It's '80s Movie Month! "E.T. the Extra-Terrestrial" Review

Photo Credit: Universal Pictures

It's '80s Movie Month! "E.T. the Extra-Terrestrial" Review

Rating: PG (Language, mild thematic elements)
Length: 115 minutes
Release Date: June 11, 1982
Directed By: Steven Spielberg
Genre: Adventure/Family/Fantasy

"E.T. the Extra-Terrestrial" is a beloved family film that has worked its way into the hearts and onto the DVD shelves of millions of movie lovers around the world. The film begins with a benevolent group of otherworldly visitors making a midnight excursion to study the foliage of planet Earth. When an alien-hunting, human task force appears, the group scatters, leaving an innocent straggler behind. As his companions flee the planet, the young extra-terrestrial is left on his own, dazed and confused. The little alien knows very little about this foreign planet and would certainly meet an unseemly end at the hands of the task force if not for being saved by a human boy named Elliot. Elliot discovers the alien searching for food in his shed and quickly moves him into his room. The film progresses as a heartwarming tale of a boy and his alien, a friendship that forms against all odds and bounds of reason. As E.T. adapts to his strange new environment, he gets to know Elliot's brother and sister, Michael and Gertie. The children keep Elliot's extra-terrestrial secret, though they remain understandably wary of him for quite a while. As the human task force combs the area for signs of the alien that was left behind, Elliot must find new and creative ways to conceal the identity of his new friend. E.T. learns about Earth from a firsthand source and quickly adapts to live on the blue planet. As Elliot and E.T. grow more attached to one another, they develop a friendship that could bond their worlds or threaten their very existence.

Over the course of the film, E.T. gradually learns to communicate with Elliott and his siblings. As he learns broken English, he begins to communicate his severe homesickness and his desire to return home to the planet he loves. While he treasures the friends he has made on his new planet, Earth is a far cry from home, and all the little alien wants to do is go back. To make matters worse, as the task force gets closer to discovering the truth and finding out the alien's location, E.T. begins to show signs of a mysterious illness. Since E.T. has forged a strong emotional and psychic bond with Elliott, he begins to grow ill as well, forcing the family to find a way to help their friend get home before it's too late for both of them.

While "E.T. the Extra-Terrestrial" initially seemed like another children's film, audiences quickly realized how revolutionary the film was to the science fiction genre. Filmed in 1982, the film featured some of the most innovative special effects of its time, forever changing the way filmmakers presented visitors from another world. Rather than taking the easy way out and making a film about hostile invaders, director Steven Spielberg chose to revolutionize the alien movie genre and create a film about humanity that transcends the bounds of earth. Spielberg created a truly endearing and sympathetic figure in the innocent E.T. character, challenging audiences to see visitors from another planet in a whole new light.

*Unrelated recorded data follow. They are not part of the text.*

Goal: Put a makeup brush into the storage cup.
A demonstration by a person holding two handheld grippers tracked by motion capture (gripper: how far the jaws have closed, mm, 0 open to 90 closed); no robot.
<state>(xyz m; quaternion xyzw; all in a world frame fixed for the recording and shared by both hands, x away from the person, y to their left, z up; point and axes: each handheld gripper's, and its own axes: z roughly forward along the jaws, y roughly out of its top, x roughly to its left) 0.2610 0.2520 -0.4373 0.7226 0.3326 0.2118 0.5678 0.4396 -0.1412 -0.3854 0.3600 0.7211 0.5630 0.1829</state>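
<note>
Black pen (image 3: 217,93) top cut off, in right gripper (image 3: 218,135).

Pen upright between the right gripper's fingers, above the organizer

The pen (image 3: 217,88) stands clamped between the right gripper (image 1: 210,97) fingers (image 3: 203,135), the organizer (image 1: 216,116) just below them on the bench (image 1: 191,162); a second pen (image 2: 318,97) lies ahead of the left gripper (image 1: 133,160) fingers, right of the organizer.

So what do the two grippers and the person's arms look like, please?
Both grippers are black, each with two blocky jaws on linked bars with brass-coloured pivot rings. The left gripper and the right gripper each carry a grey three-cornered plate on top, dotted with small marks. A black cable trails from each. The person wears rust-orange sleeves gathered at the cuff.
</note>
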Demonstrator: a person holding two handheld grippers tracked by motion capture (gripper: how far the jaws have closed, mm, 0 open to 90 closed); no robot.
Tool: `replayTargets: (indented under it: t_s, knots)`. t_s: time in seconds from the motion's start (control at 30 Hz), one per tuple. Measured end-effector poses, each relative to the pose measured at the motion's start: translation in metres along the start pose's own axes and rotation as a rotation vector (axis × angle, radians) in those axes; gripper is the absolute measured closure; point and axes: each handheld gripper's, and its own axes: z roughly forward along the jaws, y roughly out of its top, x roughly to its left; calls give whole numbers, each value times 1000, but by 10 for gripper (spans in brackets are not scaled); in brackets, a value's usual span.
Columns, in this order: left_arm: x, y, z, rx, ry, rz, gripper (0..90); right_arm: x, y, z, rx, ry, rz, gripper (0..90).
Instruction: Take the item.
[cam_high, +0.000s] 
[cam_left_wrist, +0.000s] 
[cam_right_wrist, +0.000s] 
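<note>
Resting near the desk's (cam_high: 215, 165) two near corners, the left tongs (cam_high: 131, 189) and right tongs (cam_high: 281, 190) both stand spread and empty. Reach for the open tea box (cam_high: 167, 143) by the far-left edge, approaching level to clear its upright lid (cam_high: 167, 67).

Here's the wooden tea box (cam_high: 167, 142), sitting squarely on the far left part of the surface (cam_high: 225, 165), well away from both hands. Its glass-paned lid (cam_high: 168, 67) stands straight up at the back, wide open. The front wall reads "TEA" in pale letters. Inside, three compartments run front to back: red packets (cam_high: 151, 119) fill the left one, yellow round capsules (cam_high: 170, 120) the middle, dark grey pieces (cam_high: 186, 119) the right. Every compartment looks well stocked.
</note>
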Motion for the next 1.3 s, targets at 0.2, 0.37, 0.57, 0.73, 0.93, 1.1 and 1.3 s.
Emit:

"E.T. the Extra-Terrestrial" was the film that gained significant, critical recognition for Spielberg, catapulting his career from that of a relative unknown to one of the most famous directors in recent American history. Although this film is a classic, its themes will resonate with modern audiences just as well as they resonated with audiences when it first premiered. "E.T. the Extra-Terrestrial" may be a science fiction film, but it is a heartwarming family tale at its core. The friendship between E.T. and Elliot is one of the most iconic relationships in film history. Elliot's dedication and willingness to accept his strange new friend will touch the hearts of even the most cynical viewers, making this film a must-see no matter which film genre you usually prefer.

While it may be tempting to overlook the special effects in the film in light of modern CGI techniques, "E.T. the Extra-Terrestrial" was actually the forerunner of modern movie graphics. Spielberg created a character like none other with the use of chicken wire and clay. He managed to create a realistic alien from materials that other directors would have seen as useless, and the acting in the film injected life into the remarkable puppet. Featuring some of the most iconic scenes in movie history, "E.T. the Extra-Terrestrial" is one of those films that everyone should see at least once, if only to better understand all the ways in which it shaped the movie industry.